Guru yang profesional merupakan unsur yang utama
dalam membangun kualitas pendidikan anak
karena guru merupakan sumberdaya manusia yang berperan dalam mengatur
strategi penyelenggaraan proses pembelajaran untuk mengubah perilaku siswa
menuju yang lebih baik melalui tranformasi pengetahuan, pengalaman, maupun
dengan melakukan upaya-upaya pemecahan masalah yang terjadi dalam pendidikan. Pemahaman
mengenai peran guru dalam mengajar bukan hanya sekedar melaksanakan kegiatan
mentransformasi pengetahuan saja, tetapi juga dalam proses membimbing
kegiatan belajar anak. Mulyasa (2006: 35) mengemukakan peran-peran guru dalam
dunia pendidikan sebagai berikut:
1.
Guru sebagai pendidik. Sebagai pendidik, guru dianggap
menjadi tokoh panutan, dan
identifikasi bagi peserta didik dan lingkungannya.
2.
Guru sebagai pengajar. Guru memiliki tugas dalam suatu
proses pembelajaran. Peran guru sebagai pengajar ini merupakan peran yang
sangat umum dan dipahami oleh masyarakat, dimana guru memberikan pembelajaran
materi-materi pada siswa yang sedang berkembang untuk mempelajari sesuatu yang
belum diketahui siswa. Dalam hal ini, guru merupakan media pentransfer
pengetahuan.
3.
Guru sebagai pembimbing. Guru dapat diibaratkan sebagai
pembimbing perjalanan (journey) yang berdasarkan pengetahuan dan
pengalamannya bertanggung jawab atas perjalanan tersebut. Perjalanan siswa
dalam pendidikan bukanlah perjalanan dalam arti fisik, akan tetapi perjalanan
dalam arti aspek mental, emosional, kreatifitas, moral, dan spiritual yang
lebih dalam dan kompleks
4.
Guru sebagai pelatih. Proses pendidikan dan
pembelajaran memerlukan adanya pelatihan ketrampilan, baik untelektual maupun
motorik, sehingga menuntut guru untuk betrtindak sebagai pelatih.
5.
Guru sebagai penasehat. Guru adalah penasehat bagi
peserta didik, bahkan bagi orang tua siswa, meskipun guru tidak melakukan
pelatihan khusus untuk berperan sebagai penasehat professional.
6.
Guru sebagai pembaharu (innovator). Guru
menterjemahkan pengalaman yang telah lalu ke dalam kehidupan yang bernakna bagi
peserta didik.
7.
Guru sebagai model dan teladan. Guru merupakan model atau teladan bagi
peserta didik maupun bagi semua orang yang mengganggap dirinya sebagai guru.

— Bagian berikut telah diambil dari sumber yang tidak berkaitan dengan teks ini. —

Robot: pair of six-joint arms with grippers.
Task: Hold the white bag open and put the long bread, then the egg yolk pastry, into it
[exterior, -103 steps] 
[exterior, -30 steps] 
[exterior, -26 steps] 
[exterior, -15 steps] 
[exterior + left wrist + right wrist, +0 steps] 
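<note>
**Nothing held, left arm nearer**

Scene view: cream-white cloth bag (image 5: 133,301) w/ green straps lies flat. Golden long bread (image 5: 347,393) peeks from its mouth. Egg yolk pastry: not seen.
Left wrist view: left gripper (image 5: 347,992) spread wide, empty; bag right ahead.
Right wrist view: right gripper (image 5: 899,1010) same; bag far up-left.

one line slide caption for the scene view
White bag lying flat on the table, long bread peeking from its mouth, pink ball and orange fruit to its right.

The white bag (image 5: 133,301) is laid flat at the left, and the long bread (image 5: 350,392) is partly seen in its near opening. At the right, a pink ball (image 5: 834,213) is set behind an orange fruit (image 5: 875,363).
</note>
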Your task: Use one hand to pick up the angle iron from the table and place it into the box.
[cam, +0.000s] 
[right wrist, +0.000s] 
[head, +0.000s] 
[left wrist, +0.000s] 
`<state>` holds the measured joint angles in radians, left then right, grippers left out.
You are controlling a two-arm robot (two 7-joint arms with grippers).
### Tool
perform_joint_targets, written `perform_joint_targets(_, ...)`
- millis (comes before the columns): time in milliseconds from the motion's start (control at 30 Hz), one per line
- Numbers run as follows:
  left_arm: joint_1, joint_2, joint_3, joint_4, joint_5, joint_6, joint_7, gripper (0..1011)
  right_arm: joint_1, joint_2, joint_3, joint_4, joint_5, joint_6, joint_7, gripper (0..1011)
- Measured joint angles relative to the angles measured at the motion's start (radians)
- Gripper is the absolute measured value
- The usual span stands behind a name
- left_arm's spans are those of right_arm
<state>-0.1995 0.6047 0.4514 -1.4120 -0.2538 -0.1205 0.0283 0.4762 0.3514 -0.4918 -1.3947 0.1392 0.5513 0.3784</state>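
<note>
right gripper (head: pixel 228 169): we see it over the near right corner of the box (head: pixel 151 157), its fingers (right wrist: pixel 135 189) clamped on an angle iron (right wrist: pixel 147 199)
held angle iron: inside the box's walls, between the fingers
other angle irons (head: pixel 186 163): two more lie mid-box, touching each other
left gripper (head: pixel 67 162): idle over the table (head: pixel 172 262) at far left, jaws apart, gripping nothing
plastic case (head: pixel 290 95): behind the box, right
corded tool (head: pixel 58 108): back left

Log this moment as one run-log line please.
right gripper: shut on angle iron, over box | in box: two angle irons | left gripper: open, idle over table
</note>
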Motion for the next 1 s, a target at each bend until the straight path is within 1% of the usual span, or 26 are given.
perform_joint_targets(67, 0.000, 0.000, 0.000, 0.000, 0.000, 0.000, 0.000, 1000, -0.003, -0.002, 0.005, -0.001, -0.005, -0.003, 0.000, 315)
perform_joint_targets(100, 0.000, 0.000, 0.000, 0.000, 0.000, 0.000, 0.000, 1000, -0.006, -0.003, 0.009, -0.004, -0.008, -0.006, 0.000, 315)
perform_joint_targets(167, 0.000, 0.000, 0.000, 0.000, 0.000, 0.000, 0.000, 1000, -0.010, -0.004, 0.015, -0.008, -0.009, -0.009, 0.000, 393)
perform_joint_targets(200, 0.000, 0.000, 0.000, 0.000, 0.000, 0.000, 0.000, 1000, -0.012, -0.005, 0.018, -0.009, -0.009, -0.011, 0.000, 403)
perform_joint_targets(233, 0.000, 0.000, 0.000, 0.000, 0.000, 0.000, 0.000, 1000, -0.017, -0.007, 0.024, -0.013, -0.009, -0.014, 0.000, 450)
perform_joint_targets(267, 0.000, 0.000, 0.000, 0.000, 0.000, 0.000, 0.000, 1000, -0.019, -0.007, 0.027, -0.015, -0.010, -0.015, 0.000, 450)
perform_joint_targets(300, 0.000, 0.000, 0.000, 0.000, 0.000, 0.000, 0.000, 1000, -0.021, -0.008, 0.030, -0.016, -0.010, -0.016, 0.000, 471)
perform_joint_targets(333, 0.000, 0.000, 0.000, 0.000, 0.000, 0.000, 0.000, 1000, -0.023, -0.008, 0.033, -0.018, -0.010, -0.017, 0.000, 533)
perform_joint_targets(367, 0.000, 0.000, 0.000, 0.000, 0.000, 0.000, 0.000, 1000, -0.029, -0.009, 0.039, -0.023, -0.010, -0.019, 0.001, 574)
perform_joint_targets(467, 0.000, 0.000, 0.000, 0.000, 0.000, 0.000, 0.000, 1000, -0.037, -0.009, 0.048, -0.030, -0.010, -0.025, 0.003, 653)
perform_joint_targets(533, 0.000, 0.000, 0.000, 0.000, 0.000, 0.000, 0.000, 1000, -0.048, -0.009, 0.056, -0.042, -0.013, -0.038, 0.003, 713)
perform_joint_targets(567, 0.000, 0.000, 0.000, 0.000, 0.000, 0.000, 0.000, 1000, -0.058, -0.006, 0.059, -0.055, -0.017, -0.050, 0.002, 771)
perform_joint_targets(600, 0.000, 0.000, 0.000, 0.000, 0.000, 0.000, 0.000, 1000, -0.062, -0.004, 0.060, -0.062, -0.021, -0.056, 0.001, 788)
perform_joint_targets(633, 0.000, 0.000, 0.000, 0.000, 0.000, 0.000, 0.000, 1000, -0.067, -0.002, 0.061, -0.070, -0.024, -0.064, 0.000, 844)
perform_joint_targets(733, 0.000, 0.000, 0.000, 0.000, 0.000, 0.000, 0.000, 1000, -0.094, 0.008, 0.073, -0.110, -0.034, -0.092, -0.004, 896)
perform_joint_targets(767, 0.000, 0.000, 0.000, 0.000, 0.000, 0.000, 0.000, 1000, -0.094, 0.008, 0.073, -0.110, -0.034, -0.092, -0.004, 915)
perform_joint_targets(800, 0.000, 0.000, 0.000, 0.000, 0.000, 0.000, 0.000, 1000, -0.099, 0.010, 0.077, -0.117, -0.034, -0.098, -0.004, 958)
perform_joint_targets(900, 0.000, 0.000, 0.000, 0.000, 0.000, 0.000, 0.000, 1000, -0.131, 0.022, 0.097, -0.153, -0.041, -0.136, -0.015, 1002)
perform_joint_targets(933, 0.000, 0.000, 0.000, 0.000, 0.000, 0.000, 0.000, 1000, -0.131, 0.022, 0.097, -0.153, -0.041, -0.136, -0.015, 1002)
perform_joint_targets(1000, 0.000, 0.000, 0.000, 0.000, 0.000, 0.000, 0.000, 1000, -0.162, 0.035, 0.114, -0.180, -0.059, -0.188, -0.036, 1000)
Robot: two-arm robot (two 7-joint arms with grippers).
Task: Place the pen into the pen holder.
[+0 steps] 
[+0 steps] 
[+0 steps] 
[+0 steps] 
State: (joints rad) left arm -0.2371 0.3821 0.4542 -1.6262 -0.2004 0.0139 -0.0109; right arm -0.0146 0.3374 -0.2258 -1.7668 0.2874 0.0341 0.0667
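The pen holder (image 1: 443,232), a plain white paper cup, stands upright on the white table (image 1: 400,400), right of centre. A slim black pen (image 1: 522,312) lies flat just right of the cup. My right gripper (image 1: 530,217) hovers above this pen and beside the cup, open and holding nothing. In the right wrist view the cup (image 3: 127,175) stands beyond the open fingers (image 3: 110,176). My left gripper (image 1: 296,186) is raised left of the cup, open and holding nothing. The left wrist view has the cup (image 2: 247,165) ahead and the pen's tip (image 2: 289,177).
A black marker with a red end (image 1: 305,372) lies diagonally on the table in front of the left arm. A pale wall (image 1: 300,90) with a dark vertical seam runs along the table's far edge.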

Sikap, tindakan, dan kepribadian guru merupakan suatu indikator yang sangat
diperhatikan oleh peserta didik. Guru merupakan suatu acuan bagi perilaku
siswa.
8.
Guru sebagai pribadi. Sebagai individu yang
berkecimpung dalam dunia pendidikan,
guru harus memiliki kepribadian yang mencerminkan sebagai seorang
pendidik
9.
Guru sebagai peneliti. Pembelajaran merupakan suatu
seni yang memerlukan penyesuaian-penyesuaian terhadap kondisi lingkungan. Untuk
itu diperlukan penelitian-penelitian pendidikan yang melibatkan guru. Keaktivan
guru dalam mengembangkan penelitian kependidikan merupakan hal yang sangat
penting bagi keberhasilan proses belajar-mengajar.
10.
Guru sebagai pendorong kreativitas. Kreativitas
merupakan hal yang sangat penting dalam pembelajaran, dan guru harus memiliki
kemampuan dalam mendemonstrasikan kreativitas. Dengan demikian, maka guru
memiliki peranan dalam menunjukkan, memicu, mendorong, dan memunculkan
kreativitas siswa.
11.
Guru sebagai pembangkit pandangan. Siswa belajar untuk
mengetahui hal yang belum diketahuinya. Dalam hal ini, guru merupakan salah
satu aktor utama yang
memiliki peran dalam mentransfer pengetahuan serta memberikan
pandangan-pandangan tentang suatu hal kepada siswa. Siswa yang belum memiliki
cara pandang tersendiri terhadap suatu hal cenderung akan mengikuti bagaimana
gurunya memandang suatu hal, oleh karena guru dianggap sebagai model atau sosok
yang lebih memahami hal tersebut.
12.
Guru sebagai pekerja rutin. Guru bekerja dengan
ketrampilan, dan kebiasaan tertentu serta kegiatan rutin yang sangat
diperlukan.
Hal-hal
tersebut diatas merupakan sebagian dari peran penting guru dalam pendidikan.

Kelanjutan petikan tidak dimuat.